The main challenges come from the unpredictability of the disease. It’s unclear how it will be affected by decreasing temperatures and the return to school of millions of children in the Southern Hemisphere. So far, mortality rates are especially high for those aged 70 and older, and for those with pre-existing conditions. Although younger populations are at lower risk of complications, it is important that prevention campaigns target the whole population to reduce transmission.

Also, COVID-19 challenges our health systems’ capacity to respond to an extraordinary number of patients needing similar services. It comes on top of a dengue outbreak in several countries with already burdened hospital capacity. Not only are hospitals overwhelmed, but so are other areas of care or support, such as the availability of medical supplies and an exhausted workforce.

3. How is the World Bank addressing these issues? Who is the Bank working with?

World Bank teams are in touch with member countries to address any requests for assistance and offer technical support as needed. Across the region, the Bank is coordinating with the Pan-American Health Organization to ensure that the two organizations’ resources are available to countries in an efficient and coordinated manner.

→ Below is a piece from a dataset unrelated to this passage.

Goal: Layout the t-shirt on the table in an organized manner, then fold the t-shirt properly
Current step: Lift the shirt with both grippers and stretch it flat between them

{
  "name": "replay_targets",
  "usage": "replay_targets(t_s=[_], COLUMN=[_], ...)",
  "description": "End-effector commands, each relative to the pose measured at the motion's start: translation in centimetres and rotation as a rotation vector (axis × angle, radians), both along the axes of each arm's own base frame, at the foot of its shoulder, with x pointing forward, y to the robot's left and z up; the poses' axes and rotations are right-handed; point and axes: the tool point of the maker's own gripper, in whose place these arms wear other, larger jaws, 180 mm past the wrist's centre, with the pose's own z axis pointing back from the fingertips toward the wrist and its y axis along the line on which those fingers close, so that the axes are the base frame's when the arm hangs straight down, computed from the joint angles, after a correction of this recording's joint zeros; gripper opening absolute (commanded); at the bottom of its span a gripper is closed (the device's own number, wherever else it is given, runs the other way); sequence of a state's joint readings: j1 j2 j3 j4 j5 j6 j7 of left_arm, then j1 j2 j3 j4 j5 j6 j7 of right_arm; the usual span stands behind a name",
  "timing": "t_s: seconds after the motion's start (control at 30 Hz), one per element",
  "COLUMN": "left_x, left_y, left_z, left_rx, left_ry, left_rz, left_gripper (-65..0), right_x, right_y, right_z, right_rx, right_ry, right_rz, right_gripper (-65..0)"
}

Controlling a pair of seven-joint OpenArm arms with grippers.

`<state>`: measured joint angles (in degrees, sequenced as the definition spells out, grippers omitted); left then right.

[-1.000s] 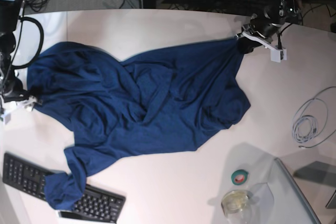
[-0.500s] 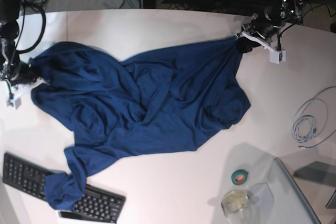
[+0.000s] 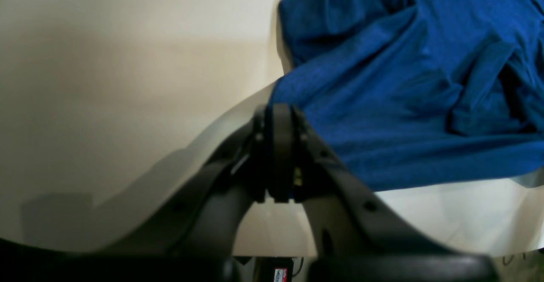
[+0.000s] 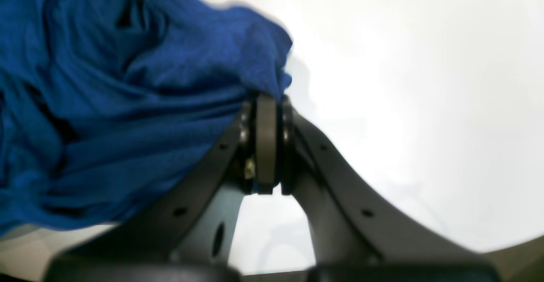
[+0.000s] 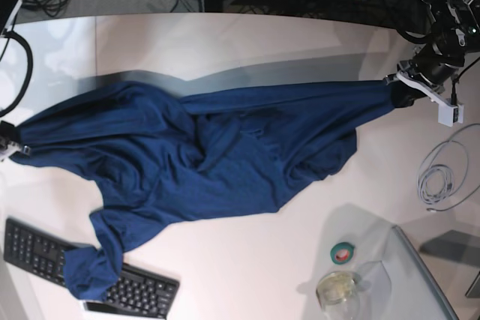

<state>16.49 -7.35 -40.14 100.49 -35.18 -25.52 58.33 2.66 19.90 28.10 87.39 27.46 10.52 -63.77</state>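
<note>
The dark blue t-shirt [image 5: 225, 155] is pulled taut across the white table [image 5: 247, 43], still creased in the middle. My left gripper [image 5: 396, 89] at the right side is shut on the shirt's right end; the left wrist view shows its jaws pressed together on the fabric's edge [image 3: 280, 108]. At the left table edge my right gripper [image 5: 16, 146] is shut on the shirt's left end, with cloth [image 4: 204, 61] bunched over its closed tips [image 4: 266, 100]. A lower part of the shirt [image 5: 86, 275] lies bunched on a keyboard.
A black keyboard [image 5: 142, 290] sits at the front left. A green tape roll [image 5: 343, 252] and a glass jar [image 5: 337, 288] stand front right beside a grey glassy panel [image 5: 427, 282]. A coiled white cable [image 5: 439, 174] lies at the right.
My right gripper has closed on the shirt's left end. Both arms have moved outward, left arm to the right and right arm to the left, stretching the shirt wider.
</note>
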Motion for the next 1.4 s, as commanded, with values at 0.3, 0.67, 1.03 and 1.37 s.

In practical terms, we are working very hard with the region’s countries to protect the population. On March 17, the Boards of the World Bank and IFC approved a $14 billion fast-track facility to assist countries and companies in their efforts to prevent, detect, and respond to the spread of COVID-19. This fund is a global effort, and in our region it will expand beyond the health sector and support countries’ economies with a focus on the most vulnerable people. The global economy was already sluggish before the pandemic hit. Definitely, COVID-19 will place our region’s economies in a more difficult situation, and recovery will require a communal and integrated effort.

4. What is the Bank’s longer-term approach to such crises?

The Bank is helping countries mitigate the impact of COVID-19 but also build their capacity to be ready for any future health crisis. We seek to make the investment sustainable through stronger and more resilient health systems. We would like to help countries prevent, prepare, detect, respond to, and recover from diseases that have endemic, emerging, and pandemic potential.  The focus includes antimicrobial resistance, and how diseases interact with other conditions.

We are working closely with WHO/PAHO to ensure that the international regulations for emergencies improve; this includes 13 areas that help prepare countries for health emergencies. One clear lesson from earlier health crises that we’re already applying to COVID-19 is the need for strong collaboration and closer partnership to support actions across the region.